* Assigned task: Return the whole of the data exactly.

* Supplied information:
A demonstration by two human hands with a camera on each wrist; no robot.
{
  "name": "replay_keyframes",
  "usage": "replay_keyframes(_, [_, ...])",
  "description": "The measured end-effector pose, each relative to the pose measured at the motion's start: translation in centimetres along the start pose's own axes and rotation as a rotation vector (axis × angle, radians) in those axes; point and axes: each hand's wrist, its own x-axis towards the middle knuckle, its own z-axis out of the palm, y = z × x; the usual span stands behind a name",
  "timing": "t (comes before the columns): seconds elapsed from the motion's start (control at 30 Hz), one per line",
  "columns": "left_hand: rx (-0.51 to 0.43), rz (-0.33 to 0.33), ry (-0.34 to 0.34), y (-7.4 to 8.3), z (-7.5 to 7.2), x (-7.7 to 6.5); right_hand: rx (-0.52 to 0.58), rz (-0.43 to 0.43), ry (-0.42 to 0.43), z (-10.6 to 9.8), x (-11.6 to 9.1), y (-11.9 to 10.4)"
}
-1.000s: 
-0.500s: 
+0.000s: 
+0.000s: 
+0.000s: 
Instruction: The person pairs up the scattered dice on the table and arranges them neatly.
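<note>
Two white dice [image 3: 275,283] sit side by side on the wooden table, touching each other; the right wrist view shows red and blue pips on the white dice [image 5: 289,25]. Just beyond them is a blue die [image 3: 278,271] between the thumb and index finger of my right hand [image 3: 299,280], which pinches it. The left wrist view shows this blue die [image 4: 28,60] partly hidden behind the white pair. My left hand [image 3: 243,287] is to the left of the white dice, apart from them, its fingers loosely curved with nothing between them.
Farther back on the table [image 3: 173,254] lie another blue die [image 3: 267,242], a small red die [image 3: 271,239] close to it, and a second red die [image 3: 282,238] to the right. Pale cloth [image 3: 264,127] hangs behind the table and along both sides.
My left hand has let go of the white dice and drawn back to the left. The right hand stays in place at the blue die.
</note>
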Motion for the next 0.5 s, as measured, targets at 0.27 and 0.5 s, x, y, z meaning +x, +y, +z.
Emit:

* Your solution:
A demonstration by two human hands with a camera on each wrist; no robot.
{
  "name": "replay_keyframes",
  "usage": "replay_keyframes(_, [_, ...])",
  "description": "The measured end-effector pose, each relative to the pose measured at the motion's start: translation in centimetres along the start pose's own axes and rotation as a rotation vector (axis × angle, radians) in those axes; point and axes: each hand's wrist, its own x-axis towards the middle knuckle, its own z-axis out of the palm, y = z × x; the usual span stands behind a name",
  "timing": "t (comes before the columns): seconds elapsed from the motion's start (control at 30 Hz), one per line",
  "columns": "left_hand: rx (-0.51 to 0.43), rz (-0.33 to 0.33), ry (-0.34 to 0.34), y (-7.4 to 8.3), z (-7.5 to 7.2), x (-7.7 to 6.5); right_hand: rx (-0.52 to 0.58), rz (-0.43 to 0.43), ry (-0.42 to 0.43), z (-10.6 to 9.8), x (-11.6 to 9.1), y (-11.9 to 10.4)"
}
-1.000s: 
-0.500s: 
+0.000s: 
+0.000s: 
+0.000s: 
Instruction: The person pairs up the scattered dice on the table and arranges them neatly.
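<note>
Two white dice [image 3: 275,283] sit side by side on the wooden table, touching each other; the right wrist view shows red and blue pips on the white dice [image 5: 289,25]. Just beyond them is a blue die [image 3: 278,271] between the thumb and index finger of my right hand [image 3: 299,280], which pinches it. The left wrist view shows this blue die [image 4: 28,60] partly hidden behind the white pair. My left hand [image 3: 243,287] is to the left of the white dice, apart from them, its fingers loosely curved with nothing between them.
Farther back on the table [image 3: 173,254] lie another blue die [image 3: 267,242], a small red die [image 3: 271,239] close to it, and a second red die [image 3: 282,238] to the right. Pale cloth [image 3: 264,127] hangs behind the table and along both sides.
My left hand has let go of the white dice and drawn back to the left. The right hand stays in place at the blue die.
</note>
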Motion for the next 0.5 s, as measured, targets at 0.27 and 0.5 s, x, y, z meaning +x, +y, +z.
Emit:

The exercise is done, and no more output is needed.